Design a Consensus System (Raft / Paxos / etcd)
Raft leader election, log replication, snapshots - and the CAP theorem in operational practice. The substrate every other distributed system stands on.
The problem
Design a strongly-consistent distributed coordination service - the kind that backs etcd, ZooKeeper, Consul. Multiple replicas accept writes. They agree on a totally-ordered log of operations. The system survives minority failures without data loss and without serving stale committed reads.
This is "implement Raft" framed as a system design question. Strong candidates explain leader election, log replication, the safety invariants, and the snapshot mechanism. Excellent candidates draw the operational reality - latency budgets, quorum sizing, cross-AZ vs cross-region trade-offs, and when consensus is the wrong tool.
Clarifying questions
Asking these before diving into a solution is the difference between a "hire" and a "no signal" rating. Pick the questions whose answers would change your design.
- →What's the workload - small metadata (etcd-style) or full database (Spanner-style)?
- →Throughput target - hundreds, thousands, or tens of thousands of writes/sec?
- →Read consistency - linearizable, serializable, or eventual?
- →Cluster size - 3, 5, 7 nodes? Cross-AZ or cross-region?
- →Maximum allowed write latency - 10ms (single AZ), 100ms (cross-region)?
- →Snapshot frequency requirements - how much disk are we willing to spend?
- →Multi-tenancy - one cluster per use case, or shared?
- →Disaster recovery - active-passive cross-region, or eventual restore from backup?
Requirements
Functional requirements
- ·Propose: any node accepts a value; the cluster agrees on a total order
- ·Linearizable reads (read sees all writes that completed before)
- ·Watch / subscribe: clients notified when a key changes
- ·Atomic compare-and-swap (CAS) primitives
- ·Membership change: add or remove cluster nodes safely
- ·Snapshot and restore for compaction and recovery
- ·Survive any minority failure without data loss
Non-functional requirements
- Scale
- 10K-50K writes/sec for etcd-class. 1M+ keys. Up to 1GB total state. 5-7 node clusters. Read-heavy: 100K-1M reads/sec via read replicas / leader leases.
- Latency
- Write p99 < 20ms (single AZ), < 100ms (cross-region). Linearizable read p99 < 10ms (with leader lease) or < 50ms (round-trip quorum read).
- Availability
- Cluster survives floor((N-1)/2) failures - 5-node cluster survives 2 failures. During leader election (~150-1500ms), brief write unavailability. Reads can continue from replicas during election if relaxed consistency is acceptable.
- Consistency
- Linearizable. Every successful write is durable on a majority before ack. Every read returns the latest committed value (or fails). The system is CP (consistent + partition-tolerant); during partition, the minority side becomes unavailable.
Capacity estimation
State
- 1M keys × 1KB avg = 1 GB total state. Fits in memory on every node.
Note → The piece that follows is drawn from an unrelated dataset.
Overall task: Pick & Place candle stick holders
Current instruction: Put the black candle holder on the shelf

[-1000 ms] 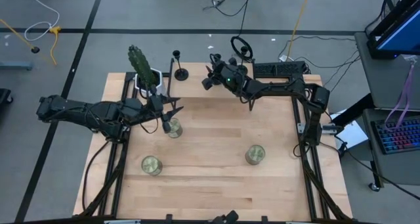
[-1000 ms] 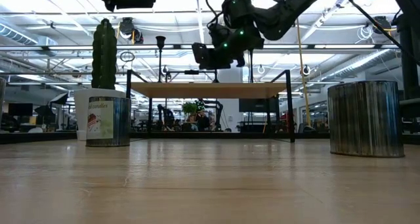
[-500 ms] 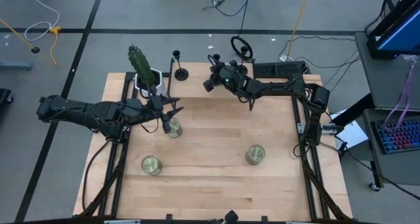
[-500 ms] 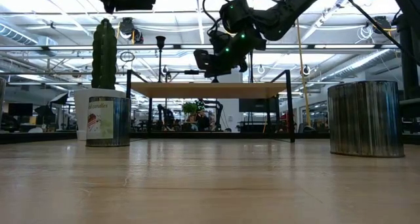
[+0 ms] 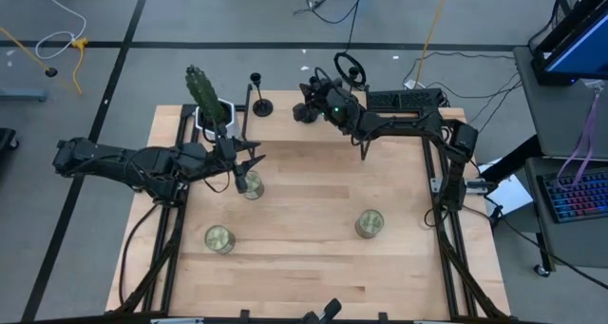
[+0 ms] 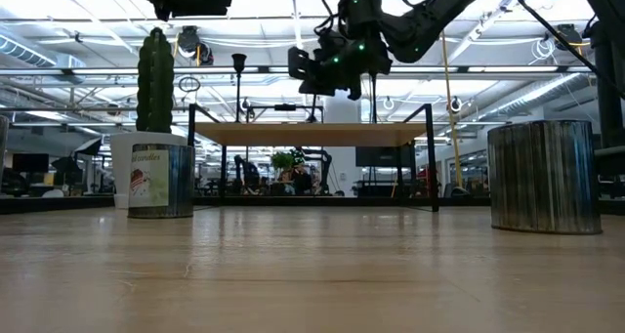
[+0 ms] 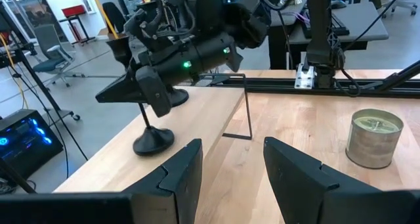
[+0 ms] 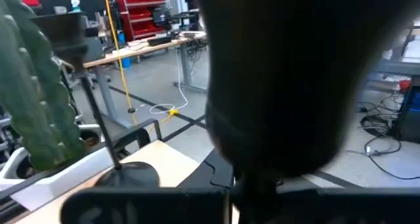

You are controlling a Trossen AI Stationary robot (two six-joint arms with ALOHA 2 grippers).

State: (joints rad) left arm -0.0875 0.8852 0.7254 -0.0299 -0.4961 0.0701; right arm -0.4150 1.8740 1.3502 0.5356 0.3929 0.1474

- Log: append-only. Trimmed by snapshots. Hot retention ~10K entries / 100MB.
Storage per node
- WAL (write-ahead log) on disk. ~10 GB rolling.
- Snapshots: ~1 GB each, kept ~3 generations. ~3 GB.
- Total: ~15 GB SSD per node. Trivial.
Throughput
- 50K writes/sec ceiling for a 5-node Raft cluster on commodity hardware.
- Each write: leader appends, replicates to 2+ followers, fsyncs WAL. ~5ms steady-state latency on local SSD + same-AZ network.
- Read throughput much higher - 500K+/sec from leader's memory state with linearizable read protocol.
Network
- Replication: leader sends append-entries to N-1 followers per write. ~3KB per RPC × 50K writes/sec × 4 followers = 600 MB/s outbound from leader.
- Cross-AZ inter-node traffic: 600 MB/s steady. Manageable.
Latency budget
- Local SSD fsync: 0.1-1ms.
- Same-AZ network round-trip: 0.5-1ms.
- Cross-AZ round-trip: 1-2ms.
- Cross-region round-trip: 30-200ms.
A write requires 1 fsync at leader + 1 majority of follower fsync acks. Same-AZ: ~3-5ms. Cross-AZ: ~5-10ms. Cross-region: 50-200ms.
Cluster size
- 3 nodes: tolerates 1 failure. Minimum for production.
- 5 nodes: tolerates 2 failures. Standard.
- 7+ nodes: tolerates 3 failures. Slower writes (more replicas to ack); rare beyond 5.
High-level architecture
The cluster is a small set of replicas, each running the same state machine. They elect one node as leader; the leader serializes all writes into a totally-ordered log; the log is replicated to a majority of replicas before being committed. Once committed, every replica applies the entry to its state machine.
The Raft protocol decomposes into three sub-problems:
- Leader election: pick exactly one leader at a time.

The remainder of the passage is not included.